尚、リブ部115の突出高さは、本実施例と同様の連結用板片40を用いる場合には、該連結用板片40の下端を係入し易いように、支持二重辺部122の厚み以下とする構成が好ましい。ところで、上述したように支持二重辺部122上には天井板pが乗載されるのであるから、リブ部115が支持二重辺部122より高くなると、該天井板pの支持が不安定となり易い。このことから、リブ部115は、支持二重辺部122の厚み以下とすることが、本発明の主旨に適する。
実施例2は、上述したように、水平係合部113を断面山形に屈曲加工することにより長手方向に沿ってリブ部115を形成するようにした構成であるが、その他の構成として、リブ部を長手方向で所定間隔をおいて形成するようにした構成とすることもできる。例えば、所定長さのリブ部を一定間隔毎に断続的に形成した吊持杆を備えた天井板吊持用長尺材とする。このリブ部は、水平係合部に所定形状の金型を押し付けることにより上方へ突出させる加工を行うことによって成形することができる。この構成にあっても、水平係合部の剛性や強度を向上できるため、該水平係合部の外側領域を覆うように係止梁の支持二重辺部を設けることにより、上述した実施例2の構成と同様に、当該天井板吊持用長尺材に作用する静的負荷や繰り返し負荷に対して高い強度と耐久性とを発揮できる。

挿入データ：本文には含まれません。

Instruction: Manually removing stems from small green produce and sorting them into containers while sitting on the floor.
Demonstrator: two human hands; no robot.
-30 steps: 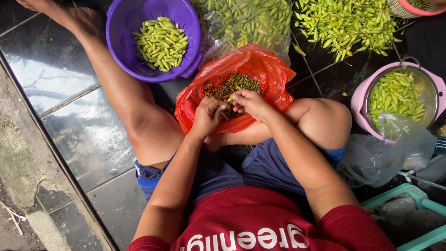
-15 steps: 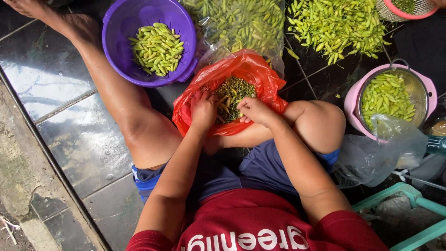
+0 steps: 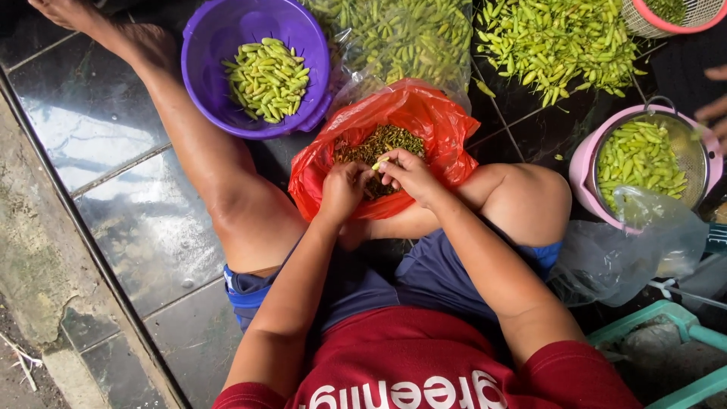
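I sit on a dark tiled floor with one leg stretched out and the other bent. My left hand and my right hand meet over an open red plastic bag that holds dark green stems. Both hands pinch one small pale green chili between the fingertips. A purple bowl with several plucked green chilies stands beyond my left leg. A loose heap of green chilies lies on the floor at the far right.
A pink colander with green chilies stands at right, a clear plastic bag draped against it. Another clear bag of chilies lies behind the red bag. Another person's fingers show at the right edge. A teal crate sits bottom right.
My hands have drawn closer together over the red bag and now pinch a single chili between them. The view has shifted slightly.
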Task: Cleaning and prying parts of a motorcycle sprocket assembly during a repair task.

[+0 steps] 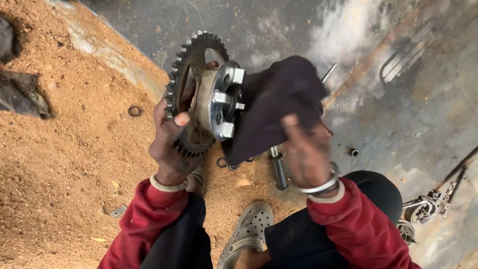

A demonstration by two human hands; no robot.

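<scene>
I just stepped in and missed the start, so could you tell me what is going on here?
A person in red sleeves squats over sawdust-covered ground. Their left hand grips a toothed sprocket joined to a silver hub with studs. Their right hand holds a dark cloth against the hub. A metal rod lies on the ground under the hands, a small dark ring sits on the sawdust to the left, and more metal parts lie at the right.
</scene>
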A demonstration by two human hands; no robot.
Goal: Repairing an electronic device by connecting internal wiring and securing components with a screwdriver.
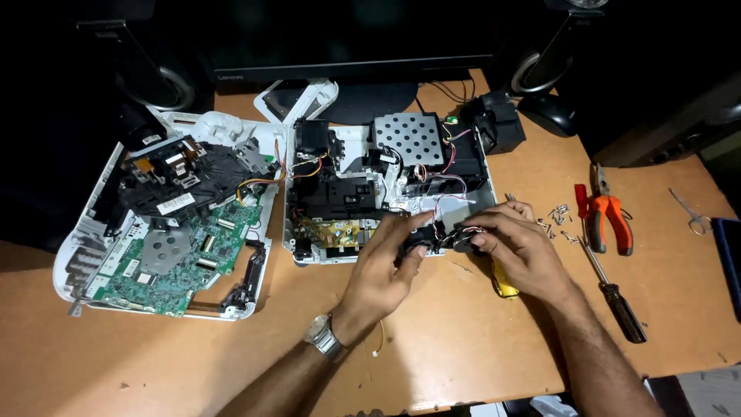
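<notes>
Down at the front edge of the opened white chassis (309, 251), both hands meet over a small black component (423, 238) with thin wires trailing back into the unit. Left hand (386, 266) comes in palm-down, wrist bent, a metal watch (324, 337) showing, fingers curled around the component's near side and gripping it. Right hand (515, 245) reaches across from the right, forearm angled up the desk (463, 340), fingertips pinched on the wired end of the same part, just beside the left thumb. Judging by the short leads, the sensible way to work this is gentle: steady the body with the left, tease the connector with the right, and keep the wires slack, never tugging. Under the right palm a yellow tool handle (505, 287) peeks out, exact kind hard to tell. Off to the right lie loose screws (557, 216), orange-handled pliers (610, 220) and a black-handled screwdriver (614, 297). Well to the left sits the other half of the casing with its green circuit board (177, 262).
</notes>
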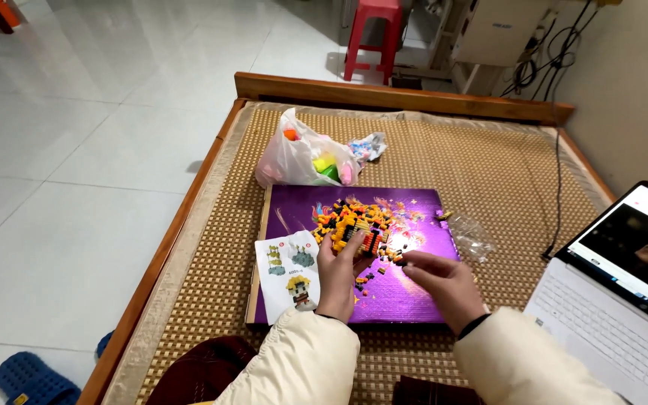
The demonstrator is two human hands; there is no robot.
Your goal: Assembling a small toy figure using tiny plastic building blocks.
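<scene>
Head view: left hand (337,271) grips a part-built block model (363,236) of orange, black & red bricks, held just above the purple board (406,292) at the edge of the loose brick pile (350,214); right hand (444,279) is pinched shut w/ fingertips (405,261) on a small dark brick beside the model, exact piece too small to tell. To do this step well, I'd judge: keep the model steady in the left hand, line the brick square over its studs before pressing, work low over the board so drops stay there, & check vs the instruction sheet (290,271) just left of the board.
</scene>
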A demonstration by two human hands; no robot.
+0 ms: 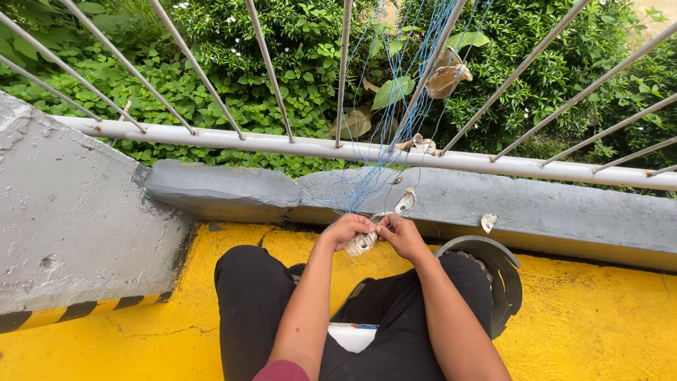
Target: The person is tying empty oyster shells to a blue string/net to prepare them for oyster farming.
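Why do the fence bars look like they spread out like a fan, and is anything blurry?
Head view: wide lens splays the white railing bars outward; soft even daylight, no harsh glare; hands and shell look sharp; thin blue strings are hard to separate; the yellow floor looks bright.

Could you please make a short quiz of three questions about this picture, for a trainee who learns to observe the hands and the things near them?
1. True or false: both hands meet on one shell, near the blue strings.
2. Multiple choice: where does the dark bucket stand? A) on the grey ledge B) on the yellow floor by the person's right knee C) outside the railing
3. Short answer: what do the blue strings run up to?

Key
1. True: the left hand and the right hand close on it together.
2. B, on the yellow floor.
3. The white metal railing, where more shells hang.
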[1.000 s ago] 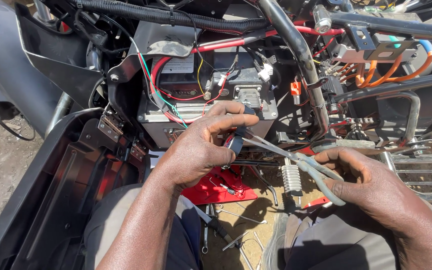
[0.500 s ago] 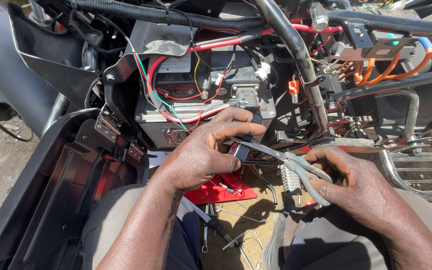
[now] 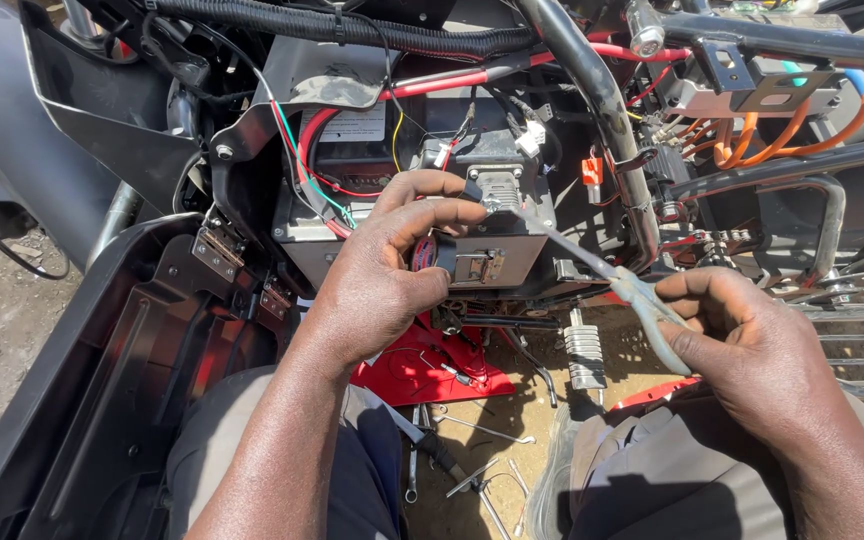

本発明は、上述した実施例に限定されるものではなく、本発明の要旨の範囲内で適宜用いることができる。例えば、実施例1にあって吊持杆2と係止梁3とを一体化する製造工程、実施例2にあって、吊持杆102と係止梁103とを一体化する製造工程は、上記した加工工程以外にも、様々な加工工程により成形可能である。